* [Required work] The listing below should be copied in full, word for word.

- - -

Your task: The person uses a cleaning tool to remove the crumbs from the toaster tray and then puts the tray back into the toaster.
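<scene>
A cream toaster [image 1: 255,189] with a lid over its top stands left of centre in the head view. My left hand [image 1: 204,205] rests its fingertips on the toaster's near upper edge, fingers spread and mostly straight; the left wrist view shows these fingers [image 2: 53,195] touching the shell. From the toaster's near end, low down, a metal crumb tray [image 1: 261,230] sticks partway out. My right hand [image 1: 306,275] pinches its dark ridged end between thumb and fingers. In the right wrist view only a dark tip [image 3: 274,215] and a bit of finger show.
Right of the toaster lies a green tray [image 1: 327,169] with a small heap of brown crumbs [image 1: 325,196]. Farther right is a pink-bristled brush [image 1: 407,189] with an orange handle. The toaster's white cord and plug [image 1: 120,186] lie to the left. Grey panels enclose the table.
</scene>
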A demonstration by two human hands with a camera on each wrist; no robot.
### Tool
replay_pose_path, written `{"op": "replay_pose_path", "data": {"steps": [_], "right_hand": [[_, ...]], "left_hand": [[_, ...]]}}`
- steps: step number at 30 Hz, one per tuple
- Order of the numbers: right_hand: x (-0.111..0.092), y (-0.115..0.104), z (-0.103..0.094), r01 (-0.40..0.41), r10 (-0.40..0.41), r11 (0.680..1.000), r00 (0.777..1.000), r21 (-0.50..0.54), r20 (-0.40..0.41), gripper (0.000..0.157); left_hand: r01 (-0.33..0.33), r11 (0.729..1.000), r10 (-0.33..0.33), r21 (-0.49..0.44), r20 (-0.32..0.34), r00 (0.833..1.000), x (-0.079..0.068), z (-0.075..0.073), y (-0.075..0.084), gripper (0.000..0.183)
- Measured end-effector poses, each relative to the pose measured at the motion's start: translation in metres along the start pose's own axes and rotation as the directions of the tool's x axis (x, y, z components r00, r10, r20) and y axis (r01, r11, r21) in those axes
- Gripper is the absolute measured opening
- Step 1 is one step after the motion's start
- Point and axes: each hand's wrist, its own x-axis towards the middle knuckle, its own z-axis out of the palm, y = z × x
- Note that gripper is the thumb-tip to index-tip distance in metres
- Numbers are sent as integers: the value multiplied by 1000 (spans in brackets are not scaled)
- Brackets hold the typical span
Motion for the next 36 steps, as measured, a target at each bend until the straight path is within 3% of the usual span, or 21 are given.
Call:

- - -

* [Solution to this task]
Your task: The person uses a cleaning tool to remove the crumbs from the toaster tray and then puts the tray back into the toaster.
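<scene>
A cream toaster [image 1: 255,189] with a lid over its top stands left of centre in the head view. My left hand [image 1: 204,205] rests its fingertips on the toaster's near upper edge, fingers spread and mostly straight; the left wrist view shows these fingers [image 2: 53,195] touching the shell. From the toaster's near end, low down, a metal crumb tray [image 1: 261,230] sticks partway out. My right hand [image 1: 306,275] pinches its dark ridged end between thumb and fingers. In the right wrist view only a dark tip [image 3: 274,215] and a bit of finger show.
Right of the toaster lies a green tray [image 1: 327,169] with a small heap of brown crumbs [image 1: 325,196]. Farther right is a pink-bristled brush [image 1: 407,189] with an orange handle. The toaster's white cord and plug [image 1: 120,186] lie to the left. Grey panels enclose the table.
</scene>
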A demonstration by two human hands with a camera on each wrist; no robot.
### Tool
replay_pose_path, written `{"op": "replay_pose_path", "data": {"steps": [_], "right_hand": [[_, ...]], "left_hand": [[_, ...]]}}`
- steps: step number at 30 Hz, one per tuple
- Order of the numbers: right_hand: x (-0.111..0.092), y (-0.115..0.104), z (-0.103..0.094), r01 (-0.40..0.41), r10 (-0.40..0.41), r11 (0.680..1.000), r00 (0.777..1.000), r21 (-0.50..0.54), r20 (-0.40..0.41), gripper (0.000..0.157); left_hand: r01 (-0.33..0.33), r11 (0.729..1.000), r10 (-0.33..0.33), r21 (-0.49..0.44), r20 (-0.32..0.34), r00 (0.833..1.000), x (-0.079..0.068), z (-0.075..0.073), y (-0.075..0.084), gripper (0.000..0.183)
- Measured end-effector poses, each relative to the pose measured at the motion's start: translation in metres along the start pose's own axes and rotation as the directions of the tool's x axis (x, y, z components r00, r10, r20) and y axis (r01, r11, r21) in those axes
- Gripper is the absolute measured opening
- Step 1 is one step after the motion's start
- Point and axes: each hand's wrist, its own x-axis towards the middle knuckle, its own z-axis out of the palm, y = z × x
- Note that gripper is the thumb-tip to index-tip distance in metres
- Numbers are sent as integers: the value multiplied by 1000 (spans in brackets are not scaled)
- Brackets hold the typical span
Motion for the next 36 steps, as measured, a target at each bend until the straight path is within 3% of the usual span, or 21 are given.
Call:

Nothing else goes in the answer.